Revision tags: v6.13, v6.13-rc7, v6.13-rc6, v6.13-rc5, v6.13-rc4
# 7a47db23 20-Dec-2024 Christian Brauner <brauner@kernel.org>

Merge patch series "netfs: Read performance improvements and "single-blob" support"

David Howells <dhowells@redhat.com> says:

This set of patches is primarily about two things: improving read
perfo

Merge patch series "netfs: Read performance improvements and "single-blob" support"

David Howells <dhowells@redhat.com> says:

This set of patches is primarily about two things: improving read
performance and supporting monolithic single-blob objects that have to be
read/written as such (e.g. AFS directory contents). The implementation of
the two parts is interwoven as each makes the other possible.

READ PERFORMANCE
================

The read performance improvements are intended to speed up some loss of
performance detected in cifs and to a lesser extend in afs. The problem is
that we queue too many work items during the collection of read results:
each individual subrequest is collected by its own work item, and then they
have to interact with each other when a series of subrequests don't exactly
align with the pattern of folios that are being read by the overall
request.

Whilst the processing of the pages covered by individual subrequests as
they complete potentially allows folios to be woken in parallel and with
minimum delay, it can shuffle wakeups for sequential reads out of order -
and that is the most common I/O pattern.

The final assessment and cleanup of an operation is then held up until the
last I/O completes - and for a synchronous sequential operation, this means
the bouncing around of work items just adds latency.
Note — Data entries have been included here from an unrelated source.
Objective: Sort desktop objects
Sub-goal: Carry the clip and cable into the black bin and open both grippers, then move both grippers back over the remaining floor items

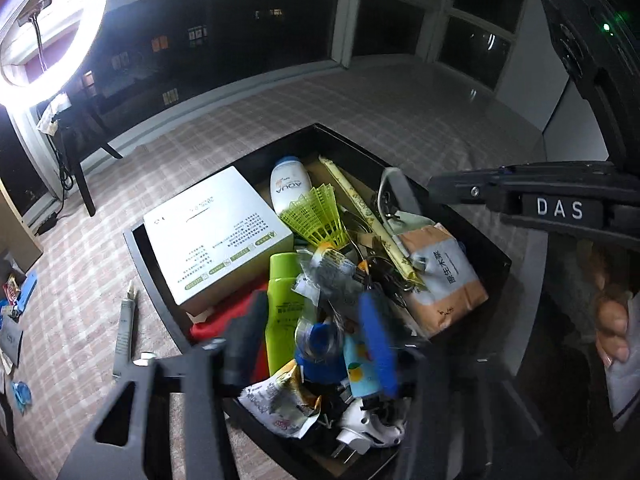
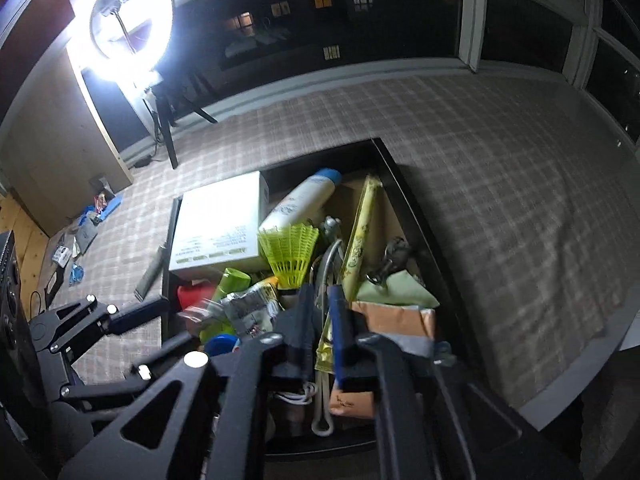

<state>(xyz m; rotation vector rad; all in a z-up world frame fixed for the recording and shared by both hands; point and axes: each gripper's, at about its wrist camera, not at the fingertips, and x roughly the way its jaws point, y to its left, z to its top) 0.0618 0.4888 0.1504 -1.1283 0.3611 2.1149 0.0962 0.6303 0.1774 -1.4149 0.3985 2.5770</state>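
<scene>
A: What is seen, from the biggest thing down?

B: A checked cloth (image 1: 400,112) is spread over the surface, and a black box (image 1: 472,236) is set on it, crammed with desktop objects. A white carton (image 1: 216,236) is laid in its left part. Beside the carton a white bottle (image 1: 289,188) and a green bottle (image 1: 283,300) are found, and an orange packet (image 1: 444,276) is lodged at the right. A yellow-green shuttlecock (image 1: 316,216) is perched on the heap between the white bottle and the packet.

A: And outside the box?

B: A slim grey tube (image 1: 125,328) is left on the cloth just beside the box's left wall.

A: How are the tongs held?

B: The left tongs (image 1: 312,344) are held apart above the near end of the heap; nothing is pressed between the pads. The right tongs (image 2: 324,328) are parted only slightly over the box, and no object is gripped there either.
</scene>
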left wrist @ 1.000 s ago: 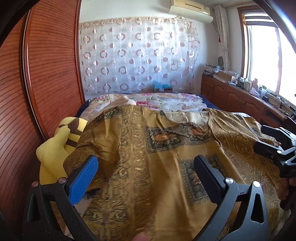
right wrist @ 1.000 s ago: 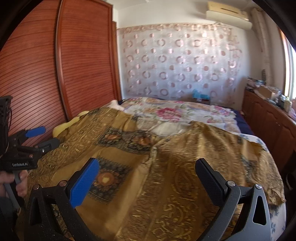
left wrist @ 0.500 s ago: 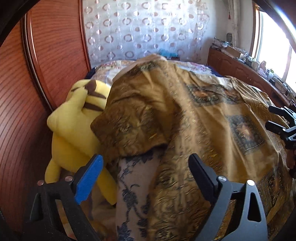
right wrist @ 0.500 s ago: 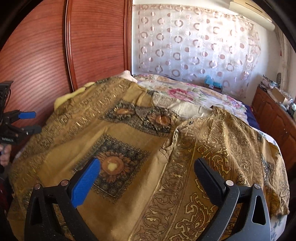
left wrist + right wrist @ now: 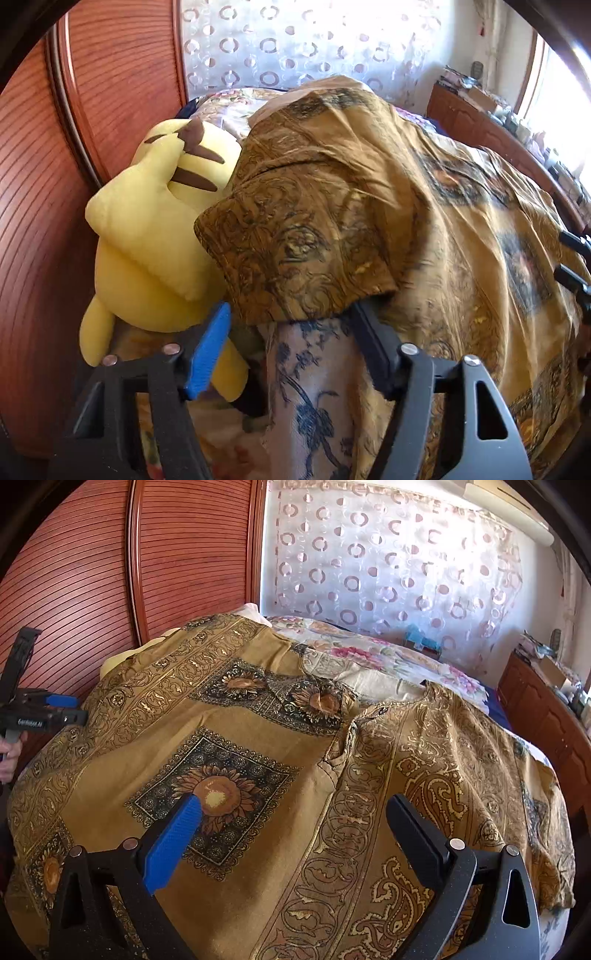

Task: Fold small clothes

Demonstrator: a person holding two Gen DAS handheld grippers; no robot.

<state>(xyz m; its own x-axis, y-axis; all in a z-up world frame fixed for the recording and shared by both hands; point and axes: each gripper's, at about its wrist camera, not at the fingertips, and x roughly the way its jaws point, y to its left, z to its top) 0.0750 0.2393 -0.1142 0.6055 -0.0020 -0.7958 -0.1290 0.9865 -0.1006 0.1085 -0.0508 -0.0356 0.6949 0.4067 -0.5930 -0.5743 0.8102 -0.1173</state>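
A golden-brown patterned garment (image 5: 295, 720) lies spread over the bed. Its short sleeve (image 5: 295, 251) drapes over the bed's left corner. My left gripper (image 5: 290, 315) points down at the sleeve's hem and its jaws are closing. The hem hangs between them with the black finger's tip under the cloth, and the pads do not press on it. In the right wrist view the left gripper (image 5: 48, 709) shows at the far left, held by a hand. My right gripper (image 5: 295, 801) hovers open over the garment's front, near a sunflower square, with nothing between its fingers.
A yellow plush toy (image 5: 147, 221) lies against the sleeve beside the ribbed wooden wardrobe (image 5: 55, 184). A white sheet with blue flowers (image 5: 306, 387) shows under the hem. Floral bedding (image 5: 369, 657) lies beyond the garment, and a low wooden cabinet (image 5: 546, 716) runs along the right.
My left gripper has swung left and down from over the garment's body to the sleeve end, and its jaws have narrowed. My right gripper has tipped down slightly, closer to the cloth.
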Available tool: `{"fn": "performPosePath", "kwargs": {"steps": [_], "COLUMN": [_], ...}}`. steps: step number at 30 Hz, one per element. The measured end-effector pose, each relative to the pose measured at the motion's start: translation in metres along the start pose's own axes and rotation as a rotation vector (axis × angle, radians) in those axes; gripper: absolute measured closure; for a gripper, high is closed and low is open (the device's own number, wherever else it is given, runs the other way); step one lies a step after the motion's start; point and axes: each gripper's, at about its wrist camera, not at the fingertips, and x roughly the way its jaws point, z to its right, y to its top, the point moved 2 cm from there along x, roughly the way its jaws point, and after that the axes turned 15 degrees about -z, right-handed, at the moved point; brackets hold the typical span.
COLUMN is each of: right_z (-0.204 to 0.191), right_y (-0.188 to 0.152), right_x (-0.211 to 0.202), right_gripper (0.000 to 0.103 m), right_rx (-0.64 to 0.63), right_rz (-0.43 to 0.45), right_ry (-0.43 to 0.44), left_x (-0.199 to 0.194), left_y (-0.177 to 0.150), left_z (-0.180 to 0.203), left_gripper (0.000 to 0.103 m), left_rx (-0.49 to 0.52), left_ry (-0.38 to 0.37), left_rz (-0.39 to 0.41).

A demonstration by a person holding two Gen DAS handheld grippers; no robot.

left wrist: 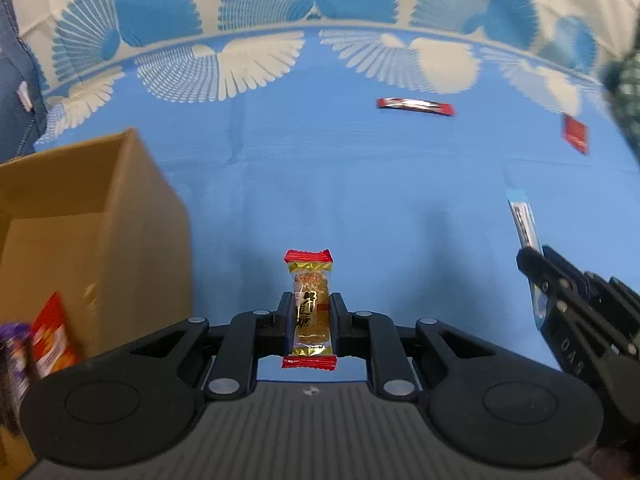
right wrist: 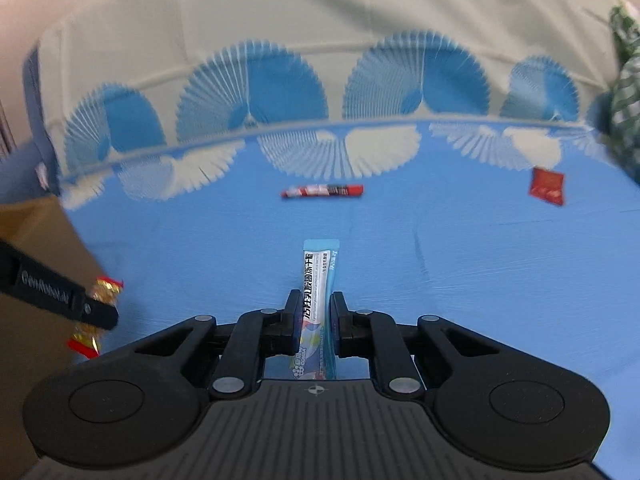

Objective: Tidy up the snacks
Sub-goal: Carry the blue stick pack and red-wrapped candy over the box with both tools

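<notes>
A domestic setting, likely a bedroom, is suggested: a soft surface is covered by a blue sheet printed with white and blue fan motifs, creased like bedding. Wrapped snacks are scattered on it, a cardboard box is set alongside, and green checked fabric is seen at the edge.

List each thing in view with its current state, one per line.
left gripper: shut on peanut candy
peanut candy: held off the cloth
right gripper: shut on blue sachet
blue sachet: held, pointing forward
cardboard box: open, snack packets inside
long red stick packet: lying flat on the cloth
small red packet: lying on the cloth
</notes>
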Motion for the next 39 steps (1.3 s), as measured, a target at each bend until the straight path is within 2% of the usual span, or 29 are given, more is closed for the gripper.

Two changes have been made to make this work:

(1) All collection is now done in a single "work item" that works
progressively through the subrequests as they complete (and also
dispatches retries as necessary).

(2) For readahead and AIO, this work item be done on a workqueue and can
run in parallel with the ultimate consumer of the data; for
synchronous direct or unbuffered reads, the collection is run in the
application thread and not offloaded.

Functions such as smb2_readv_callback() then just tell netfslib that the
subrequest has terminated; netfslib does a minimal bit of processing on the
spot - stat counting and tracing mostly - and then queues/wakes up the
worker. This simplifies the logic as the collector just walks sequentially
through the subrequests as they complete and walks through the folios, if
buffered, unlocking them as it goes. It also keeps to a minimum the amount
of latency injected into the filesystem's low-level I/O handling

The way netfs supports filesystems using the deprecated PG_private_2 flag
is changed: folios are flagged and added to a write request as they
complete and that takes care of scheduling the writes to the cache. The
originating read request can then just unlock the pages whatever happens.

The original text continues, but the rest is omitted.